On Saturday, a ceremony honoring US Navy veteran Dario Raschio was held up for 15-minutes after more than 100 protesters burst into the room shouting "hands-up, don't shoot!"
As protests take root in 2015, some are adopting the approach of "uncivil" disobedience. Is it effective?
In the past week, protesters have run-over traditional social taboos by demonstrating during funerals of slain police officers, First Night family celebrations, and even an honor ceremony for a 100-year-old Navy veteran.
Civil disobedience is built on the premise of defying authority. And Americans have a Constitutional right of free speech. But in a few recent cases, protesters are likely harming to their own causes by being inconsiderate and disrespectful of innocents caught in the emotional cross-fire of their actions. says Patricia Napier-Fitzpatrick, president of The Etiquette School of New York in a phone interview.
“This is such a difficult issue,” Ms. Napier-Fitzpatrick says. “Yes, protest, by all means. Make your voices heard, but there is a time and place and that may not be when people are grieving or someone not at all involved with the issue is being honored.”
On Saturday, a ceremony honoring U.S. Navy veteran Dario Raschio, age 100, was held up for 15-minutes after Sen. Ron Wyden (D) of Oregon was interrupted at Portland Community College's Southeast Campus, Oregon Live reports.
More than 100 protesters burst into the room shouting "hands-up, don't shoot!" in reference to the fatal shooting of Michael Brown by a white police officer in Ferguson, Mo., last fall. Others cried, "I can't breathe" in reference to the death of Eric Garner, an unarmed black man who died in July following a chokehold by a New York City police officer.
Other protesters outside the room beat on the windows and held up signs until the centenarian finally silenced them by crying into a microphone in a shaky voice, “Just give me a chance! Show some respect for the occasion.”
In New York, at a the funerals of two slain New York police officers the men in blue themselves chose to stage a silent protest against Mayor Bill DeBlasio by turning their backs en masse as he spoke the eulogies.
Napier-Fitzpatrick added, “I thought that the way in which Mr. Bratton appealed to the officers was well done. Less turned their backs at the second funeral.
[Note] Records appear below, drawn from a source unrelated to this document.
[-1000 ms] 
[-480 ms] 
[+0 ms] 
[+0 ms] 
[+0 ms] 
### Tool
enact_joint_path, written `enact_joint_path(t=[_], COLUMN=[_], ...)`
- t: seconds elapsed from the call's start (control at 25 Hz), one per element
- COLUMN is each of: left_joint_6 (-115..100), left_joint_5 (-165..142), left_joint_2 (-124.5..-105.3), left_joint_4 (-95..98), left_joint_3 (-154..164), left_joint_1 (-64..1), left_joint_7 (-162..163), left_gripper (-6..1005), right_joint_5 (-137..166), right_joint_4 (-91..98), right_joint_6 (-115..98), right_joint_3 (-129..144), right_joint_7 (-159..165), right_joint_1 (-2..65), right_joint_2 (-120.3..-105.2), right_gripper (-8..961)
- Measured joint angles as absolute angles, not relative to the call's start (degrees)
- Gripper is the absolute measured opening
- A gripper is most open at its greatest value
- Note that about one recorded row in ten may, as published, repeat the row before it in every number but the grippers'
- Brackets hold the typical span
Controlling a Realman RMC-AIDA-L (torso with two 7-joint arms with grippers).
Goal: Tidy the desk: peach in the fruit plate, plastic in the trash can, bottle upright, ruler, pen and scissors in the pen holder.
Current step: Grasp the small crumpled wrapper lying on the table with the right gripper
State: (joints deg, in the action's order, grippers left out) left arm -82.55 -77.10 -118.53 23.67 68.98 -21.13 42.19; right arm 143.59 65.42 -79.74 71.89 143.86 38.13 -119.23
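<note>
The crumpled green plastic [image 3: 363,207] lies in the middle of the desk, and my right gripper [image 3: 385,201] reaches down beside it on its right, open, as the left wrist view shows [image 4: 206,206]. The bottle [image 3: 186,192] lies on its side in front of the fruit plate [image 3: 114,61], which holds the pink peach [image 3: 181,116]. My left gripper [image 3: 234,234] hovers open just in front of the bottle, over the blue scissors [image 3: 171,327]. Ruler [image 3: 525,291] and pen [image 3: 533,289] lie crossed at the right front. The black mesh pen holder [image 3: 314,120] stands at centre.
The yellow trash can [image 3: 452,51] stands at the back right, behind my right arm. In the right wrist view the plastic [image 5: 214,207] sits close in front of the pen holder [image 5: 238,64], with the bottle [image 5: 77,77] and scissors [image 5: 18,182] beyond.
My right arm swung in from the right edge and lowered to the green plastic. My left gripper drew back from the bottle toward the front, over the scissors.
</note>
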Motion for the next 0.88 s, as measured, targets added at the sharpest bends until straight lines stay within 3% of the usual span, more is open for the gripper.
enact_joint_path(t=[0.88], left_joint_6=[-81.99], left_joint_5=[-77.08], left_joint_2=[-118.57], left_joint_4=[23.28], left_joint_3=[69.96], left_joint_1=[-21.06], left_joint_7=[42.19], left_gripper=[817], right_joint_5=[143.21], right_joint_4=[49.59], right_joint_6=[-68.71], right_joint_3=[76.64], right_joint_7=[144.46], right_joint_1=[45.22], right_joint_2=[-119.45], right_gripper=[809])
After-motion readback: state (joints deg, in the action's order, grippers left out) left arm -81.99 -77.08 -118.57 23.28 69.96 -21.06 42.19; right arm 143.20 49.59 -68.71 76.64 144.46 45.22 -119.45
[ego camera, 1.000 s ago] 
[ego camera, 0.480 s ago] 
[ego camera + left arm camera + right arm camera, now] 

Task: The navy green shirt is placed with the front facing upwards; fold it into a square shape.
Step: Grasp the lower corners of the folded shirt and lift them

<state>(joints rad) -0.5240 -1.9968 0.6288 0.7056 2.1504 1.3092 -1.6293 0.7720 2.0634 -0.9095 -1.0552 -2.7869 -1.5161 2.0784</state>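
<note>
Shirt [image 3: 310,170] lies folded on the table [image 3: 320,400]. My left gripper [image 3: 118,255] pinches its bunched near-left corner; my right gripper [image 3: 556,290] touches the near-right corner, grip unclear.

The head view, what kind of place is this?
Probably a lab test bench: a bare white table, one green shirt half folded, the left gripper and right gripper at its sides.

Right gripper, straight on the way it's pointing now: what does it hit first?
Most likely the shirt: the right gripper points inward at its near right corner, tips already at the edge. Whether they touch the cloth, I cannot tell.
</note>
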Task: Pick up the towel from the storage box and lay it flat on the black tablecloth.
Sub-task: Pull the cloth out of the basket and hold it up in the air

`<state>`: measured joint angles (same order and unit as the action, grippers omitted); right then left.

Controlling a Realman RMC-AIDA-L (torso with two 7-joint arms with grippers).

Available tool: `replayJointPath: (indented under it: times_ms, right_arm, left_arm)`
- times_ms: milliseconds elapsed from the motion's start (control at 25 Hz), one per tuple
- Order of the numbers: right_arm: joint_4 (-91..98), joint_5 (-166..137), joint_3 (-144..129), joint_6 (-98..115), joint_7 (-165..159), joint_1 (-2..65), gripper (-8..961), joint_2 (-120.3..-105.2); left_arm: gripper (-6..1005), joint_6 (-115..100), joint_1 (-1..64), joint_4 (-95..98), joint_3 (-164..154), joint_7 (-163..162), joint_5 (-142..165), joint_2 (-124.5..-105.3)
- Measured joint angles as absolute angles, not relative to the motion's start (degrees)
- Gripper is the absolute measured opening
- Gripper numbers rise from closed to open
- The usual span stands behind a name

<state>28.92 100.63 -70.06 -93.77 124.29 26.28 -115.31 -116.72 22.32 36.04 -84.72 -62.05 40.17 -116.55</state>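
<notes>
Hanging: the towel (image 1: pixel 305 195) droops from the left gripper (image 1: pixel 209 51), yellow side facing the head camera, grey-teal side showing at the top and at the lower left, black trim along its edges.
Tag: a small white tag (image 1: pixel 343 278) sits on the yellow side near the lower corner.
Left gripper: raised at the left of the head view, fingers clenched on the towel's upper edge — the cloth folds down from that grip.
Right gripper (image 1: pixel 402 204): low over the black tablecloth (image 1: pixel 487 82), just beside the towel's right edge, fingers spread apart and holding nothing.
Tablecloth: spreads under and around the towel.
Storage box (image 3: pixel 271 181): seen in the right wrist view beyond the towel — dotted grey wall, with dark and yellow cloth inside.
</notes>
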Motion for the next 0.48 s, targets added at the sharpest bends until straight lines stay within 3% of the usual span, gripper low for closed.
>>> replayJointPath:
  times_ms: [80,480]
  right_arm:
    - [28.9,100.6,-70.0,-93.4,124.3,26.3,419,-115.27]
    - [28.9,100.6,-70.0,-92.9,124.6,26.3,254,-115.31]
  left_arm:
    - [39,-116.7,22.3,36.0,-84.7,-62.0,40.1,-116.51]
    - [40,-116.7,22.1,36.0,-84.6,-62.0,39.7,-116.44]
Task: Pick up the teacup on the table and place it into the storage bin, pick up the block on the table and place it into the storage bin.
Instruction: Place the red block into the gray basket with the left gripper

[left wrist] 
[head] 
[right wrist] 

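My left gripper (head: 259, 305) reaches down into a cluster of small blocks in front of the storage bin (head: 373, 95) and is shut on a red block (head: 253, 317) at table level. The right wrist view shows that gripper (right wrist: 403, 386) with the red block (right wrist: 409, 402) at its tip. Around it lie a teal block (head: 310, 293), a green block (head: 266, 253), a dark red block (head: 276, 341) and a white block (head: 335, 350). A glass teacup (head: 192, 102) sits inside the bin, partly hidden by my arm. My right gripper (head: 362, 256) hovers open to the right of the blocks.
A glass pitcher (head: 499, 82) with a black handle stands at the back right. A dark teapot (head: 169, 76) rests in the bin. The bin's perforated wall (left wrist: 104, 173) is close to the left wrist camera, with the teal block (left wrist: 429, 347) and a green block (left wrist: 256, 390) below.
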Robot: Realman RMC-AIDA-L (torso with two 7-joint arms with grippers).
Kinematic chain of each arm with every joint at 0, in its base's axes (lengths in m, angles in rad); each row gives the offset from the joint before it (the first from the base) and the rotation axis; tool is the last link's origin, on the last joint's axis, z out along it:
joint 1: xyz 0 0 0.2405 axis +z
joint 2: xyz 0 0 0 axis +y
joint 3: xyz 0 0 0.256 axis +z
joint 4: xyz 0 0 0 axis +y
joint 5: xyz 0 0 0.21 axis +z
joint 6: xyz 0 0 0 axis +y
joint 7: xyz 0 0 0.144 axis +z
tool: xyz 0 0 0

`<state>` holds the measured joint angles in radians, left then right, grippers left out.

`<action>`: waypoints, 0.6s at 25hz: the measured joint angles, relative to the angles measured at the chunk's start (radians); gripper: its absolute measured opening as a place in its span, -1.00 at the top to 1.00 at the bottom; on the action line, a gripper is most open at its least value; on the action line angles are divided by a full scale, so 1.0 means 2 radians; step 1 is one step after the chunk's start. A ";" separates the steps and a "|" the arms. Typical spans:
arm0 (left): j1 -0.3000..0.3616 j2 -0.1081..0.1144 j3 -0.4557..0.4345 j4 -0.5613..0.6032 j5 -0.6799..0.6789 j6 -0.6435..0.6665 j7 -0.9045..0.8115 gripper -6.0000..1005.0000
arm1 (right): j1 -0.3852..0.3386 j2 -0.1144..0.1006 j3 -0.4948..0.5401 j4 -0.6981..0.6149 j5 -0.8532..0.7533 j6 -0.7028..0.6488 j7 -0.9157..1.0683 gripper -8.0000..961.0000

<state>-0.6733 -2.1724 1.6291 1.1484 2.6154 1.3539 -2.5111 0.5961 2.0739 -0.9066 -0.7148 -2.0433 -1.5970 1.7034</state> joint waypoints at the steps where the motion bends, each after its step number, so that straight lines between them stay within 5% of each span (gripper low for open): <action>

They got the message that they needn’t take the focus away from the person who was murdered and put it on their agenda.”
At 5 p.m., roughly 100 protesters gathered in front of the Boston Public Library, dropped to the ground and lay still — a protest known as a “die-in,” meant to mimic the deaths of black men and boys killed by police.
The chant “black lives matter,” a refrain now prominent after deaths in Ferguson, Mo., and New York City, rang in the new year in Boston.
“Institutionalized racism and police brutality hasn’t ended, we need to continue this part of the conversation that everyone’s thinking about, everyone’s talking about, until a change is made,” said Brock Satter of East Boston, who helped organize the First Night action, according to The Boston Globe.
Also according to the Globe, Brandi Artez, of Boston's South End neighborhood, urged the crowd to keep their movement alive. “We have to keep going,” Artez said. “The civil rights movement took 10-plus years.”
Others interviewed in Boston considered the protest inappropriate to the spirit of the event.
“Protest is valuable. However, you lose your credibility and support the more harm you do in the name of a cause," says Napier-Fitzpatrick. “Be respectful, considerate and kind and people will listen to you and respect you all the more.”